Postby Administrator » Fri Jan 06, 2017 2:17 am

Gaberaham Lincoln wrote:I got around to Her Story, which is a really short game, and hard to even call a game in a way, but a really interesting use of the medium.

...

Right now I'm going through a game called VA-11 HALL-A, in which you play a bartender in a cyberpunk world. It's more of a glorified Visual Novel than anything else, since the gameplay is pretty minimal, and it's more concerned with telling a story than anything else.

I'm always intrigued by these games that are mechanically minimalistic, but use basic gameplay to tell a compelling story. I'm not an expert on these sorts of games, but I've seen a couple via streamers (RetroPrincess' stream of The Bunker immediately comes to mind), and these sorts of games can be amazing. I think that indie developers can take bigger risks and wade into more controversial subject matter than the bigger companies can touch, and these story-telling sorts of games are an arena where indie studios can shine.

Death Road To Canada's been a pretty fun time waster.

Hahahaha, I just love the name of this one! And a modern game in the Oregon Trail tradition sounds unbelievably cool. The screenshots of this are among the funniest things I've ever seen in my life, including:
Image

I love these lo-fi visuals, and the subject matter is highly amusing. I would play the hell out of this if I could find time.

Pony Island is another big standout in recent memory. Another fairly short game (2 hours clocked in on my Steam account), the thing is a fun play on gaming as a medium. I'm struggling to describe it, since I don't want to give away the experience, but it becomes clear pretty quickly that the experience isn't really about ponies at all.

My interest level is very high, and I've added this to my "list of games to someday explore if I ever have free time again".

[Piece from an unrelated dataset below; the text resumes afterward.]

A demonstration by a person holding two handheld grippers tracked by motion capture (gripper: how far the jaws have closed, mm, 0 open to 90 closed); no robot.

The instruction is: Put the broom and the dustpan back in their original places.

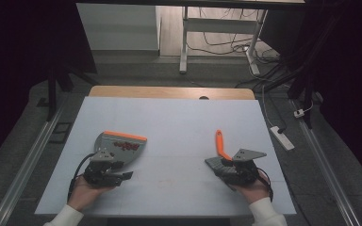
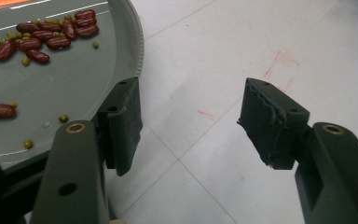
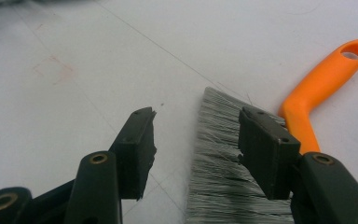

This is one of the only downsides of being a game developer. Don't get me wrong, I desperately love what I'm doing, but whenever I get free time, I need to spend it away from the monitors and keyboard, because I can only spend so many hours a day sitting in a chair and wailing on keys. There are so many incredible, deserving indie games out there that I really should be playing, but I just don't have the opportunity to experience them at this stage in OC's development.